[PATCH 3/4] xfs: add quota-driven speculative preallocation throttling
Brian Foster
bfoster at redhat.com
Fri Dec 14 10:13:00 CST 2012
On 12/12/2012 09:25 PM, Dave Chinner wrote:
> On Wed, Dec 05, 2012 at 11:47:57AM -0500, Brian Foster wrote:
...
>>
>> Signed-off-by: Brian Foster <bfoster at redhat.com>
>
> I'm having trouble determining what the algorithm is supposed to be
> and what might be bugs in the algorithm....
>
> These are notes, somewhat incoherent, but I'll post them anyway
> because i think they convey my concerns and solutions well enough.
>
Ok...
> Cheers,
>
> Dave.
>
> ----
>
> Describe the algorithm to ensure I have it right:
>
> calculate preallocation size (alloc_blocks)
> uses file size to determine size
>
> determine ENOSPC throttling reduction (shift)
>
> calculate maximum quota prealloc amount allowed
> walk each dquot on inode
> check hard limit
> => over = no prealloc
> check soft limit
> => none = prealloc unmodified
> check over soft limit
> => no = prealloc unmodified
> calculate "throttle percentage"
> calculate max prealloc
> use minimum prealloc value returned
>
> alloc_blocks = MIN(alloc_blocks, quota_alloc_blocks)
>
> apply ENOSPC throttle (shift)
>
>
> - prealloc size being overridden by quota throttling, and then the
> ENOSPC throttle is applied to that.
>
That sounds accurate to me.
> - the overall algorithm looks good to me, that means my problems are
> with the implementation....
>
> - it calculates stuff dynamically that could be set once in
> the struct xfs_dquot on initialisation and whenever limits
> are changed. i.e. the "percentage to throttle". This
> should be carried by xfs_dquot as it simplifies
> the logic here.
>
Indeed.
> - if there is a hard limit but no soft limit, it *always*
> throttles preallocation to the default percentage even
> where there is lots of space available for the full
> prealloc.
>
I'm not following you here. xfs_prealloc_dquot_max() should return the
maximum allowed preallocation for a quota by calculating some percentage
of the free space in the quota (regardless of the existence of a soft
limit; that serves as a throttling watermark and percentage modifier).
xfs_prealloc_quota_max() just extends that across all quota types and
returns the most limiting value.
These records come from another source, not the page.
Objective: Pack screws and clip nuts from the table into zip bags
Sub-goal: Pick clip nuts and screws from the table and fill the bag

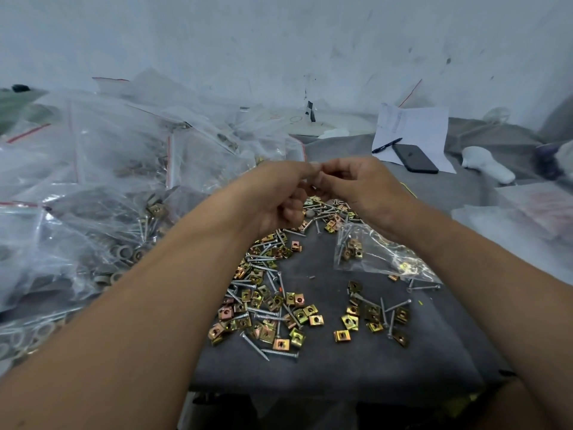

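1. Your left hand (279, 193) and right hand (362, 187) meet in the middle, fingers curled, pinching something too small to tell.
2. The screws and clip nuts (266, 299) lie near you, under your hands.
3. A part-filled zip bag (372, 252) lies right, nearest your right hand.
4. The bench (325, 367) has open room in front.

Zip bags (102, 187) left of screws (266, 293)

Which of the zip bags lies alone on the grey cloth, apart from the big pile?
The small zip bag under the right forearm, holding a few screws and clip nuts. All other filled bags are heaped at left.
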A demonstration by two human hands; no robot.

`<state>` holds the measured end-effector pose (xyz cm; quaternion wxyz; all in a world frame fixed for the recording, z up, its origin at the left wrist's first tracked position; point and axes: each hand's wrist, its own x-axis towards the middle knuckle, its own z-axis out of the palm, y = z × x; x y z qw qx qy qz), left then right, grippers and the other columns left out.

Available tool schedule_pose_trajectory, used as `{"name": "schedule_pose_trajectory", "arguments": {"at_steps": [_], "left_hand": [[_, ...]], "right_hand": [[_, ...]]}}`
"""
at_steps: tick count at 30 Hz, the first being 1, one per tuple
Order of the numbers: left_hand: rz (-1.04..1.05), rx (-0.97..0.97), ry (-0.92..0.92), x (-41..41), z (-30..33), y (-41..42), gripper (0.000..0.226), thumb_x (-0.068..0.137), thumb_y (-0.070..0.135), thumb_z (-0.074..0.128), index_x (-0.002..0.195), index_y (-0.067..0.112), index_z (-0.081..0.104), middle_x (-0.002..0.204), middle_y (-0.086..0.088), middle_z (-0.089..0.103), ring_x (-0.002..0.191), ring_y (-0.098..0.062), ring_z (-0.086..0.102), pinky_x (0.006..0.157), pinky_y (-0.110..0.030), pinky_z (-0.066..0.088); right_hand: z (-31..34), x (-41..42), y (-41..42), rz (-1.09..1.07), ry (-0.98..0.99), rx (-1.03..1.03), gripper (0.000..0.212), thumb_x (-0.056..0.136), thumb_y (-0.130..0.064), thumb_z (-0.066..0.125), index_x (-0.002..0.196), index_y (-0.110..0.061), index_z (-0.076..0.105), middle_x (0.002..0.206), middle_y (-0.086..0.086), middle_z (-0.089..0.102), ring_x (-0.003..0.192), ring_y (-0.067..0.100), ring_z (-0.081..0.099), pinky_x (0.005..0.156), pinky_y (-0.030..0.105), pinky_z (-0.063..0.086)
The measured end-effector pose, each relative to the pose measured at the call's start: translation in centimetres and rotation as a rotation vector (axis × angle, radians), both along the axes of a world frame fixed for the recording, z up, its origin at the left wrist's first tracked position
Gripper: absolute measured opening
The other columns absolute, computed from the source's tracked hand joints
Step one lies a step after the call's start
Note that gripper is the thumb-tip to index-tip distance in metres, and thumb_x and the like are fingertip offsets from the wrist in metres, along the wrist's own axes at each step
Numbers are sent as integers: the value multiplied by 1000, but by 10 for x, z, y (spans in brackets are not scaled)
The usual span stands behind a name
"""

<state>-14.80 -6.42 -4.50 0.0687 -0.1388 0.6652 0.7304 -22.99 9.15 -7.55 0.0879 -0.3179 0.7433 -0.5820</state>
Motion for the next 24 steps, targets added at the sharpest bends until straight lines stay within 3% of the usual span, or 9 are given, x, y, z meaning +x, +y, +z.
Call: {"name": "schedule_pose_trajectory", "arguments": {"at_steps": [2, 8, 12, 16, 20, 24], "left_hand": [[-8, -48, 35, 0, 0, -1, 23, 110, 30, 59, 93, 14, 58, 54, 8, 32, 39, -4, 23, 36, -16, 23], [3, -5, 19, 1, 2, -10, 28, 109, 23, 59, 84, 12, 52, 52, 8, 27, 39, -4, 21, 36, -16, 21], [-20, 49, -29, 0, 3, -14, 34, 107, 21, 56, 75, 17, 47, 51, 9, 24, 39, -5, 17, 35, -16, 18], [73, 364, -56, -2, 6, -25, 34, 96, 18, 49, 66, 22, 35, 62, 8, 18, 50, -9, 7, 39, -18, 11], [-9, 723, -73, 2, 3, -20, 23, 90, 17, 38, 72, 26, 27, 66, 8, 19, 54, -7, 8, 37, -21, 11], [-108, 812, -106, 4, -4, 0, 26, 92, 18, 35, 67, 17, 39, 65, 5, 27, 51, -6, 10, 36, -19, 13]], "right_hand": [[4, 3, 1, -21, 35, 7, 15, 94, -16, 75, 109, -15, 76, 100, 20, 76, 85, 22, 68, 86, 40, 56], [9, 7, 8, -2, -18, -55, 20, 93, -10, 74, 113, -7, 76, 98, 16, 77, 84, 16, 72, 80, 23, 57], [11, 6, 12, -5, 3, -15, 20, 92, -12, 76, 111, -8, 76, 97, 13, 78, 87, 20, 74, 82, 25, 59], [17, 1, 22, -82, 20, -74, 19, 90, -14, 77, 109, -10, 77, 94, 11, 78, 87, 23, 75, 81, 25, 59], [19, 3, 23, 46, -267, -406, 18, 91, -11, 72, 106, -1, 73, 98, 15, 75, 88, 21, 71, 79, 26, 58], [21, 9, 16, 94, -364, -442, 16, 96, -23, 67, 94, -11, 77, 100, 9, 75, 83, 13, 69, 70, 23, 55]]}}
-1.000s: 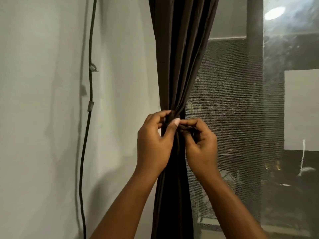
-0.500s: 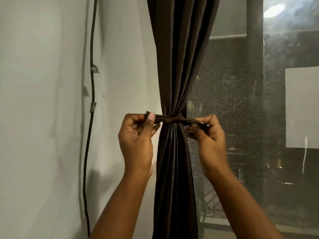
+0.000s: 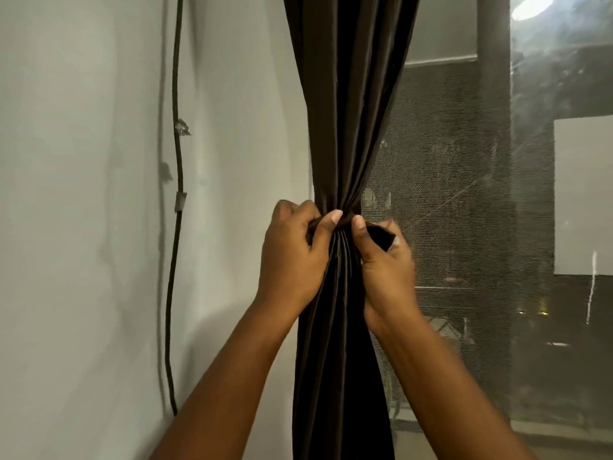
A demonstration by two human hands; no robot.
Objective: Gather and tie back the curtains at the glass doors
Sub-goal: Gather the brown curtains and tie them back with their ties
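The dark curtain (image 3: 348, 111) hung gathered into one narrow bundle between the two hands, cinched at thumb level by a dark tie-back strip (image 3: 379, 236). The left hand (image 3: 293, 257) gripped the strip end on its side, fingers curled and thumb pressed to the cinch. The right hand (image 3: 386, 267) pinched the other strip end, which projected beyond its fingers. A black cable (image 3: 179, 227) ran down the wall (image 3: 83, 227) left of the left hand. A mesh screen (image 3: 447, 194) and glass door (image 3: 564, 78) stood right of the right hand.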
For an inode with plenty of space in
its quota set, we should get a large value back for max_quota_prealloc,
which is then ignored because alloc_blocks doesn't violate that limit.
(Regardless, I don't think this changes your design comments that follow.)
> - it returns a block count based on limits, or -1 for no
> throttling. I'd prefer a pair of functions - one to check
> whether throttling is needed, and one to calculate the
> throttling parameters
>
> - should use xfs_this_quota_on() to drive quota
> checks completely inside throttle check. will make
> the code much cleaner
>
> - check function can be boolean
>
> - calc function should return both raw space
> available and shift values so the global prealloc
> values can be overridden independently. i.e.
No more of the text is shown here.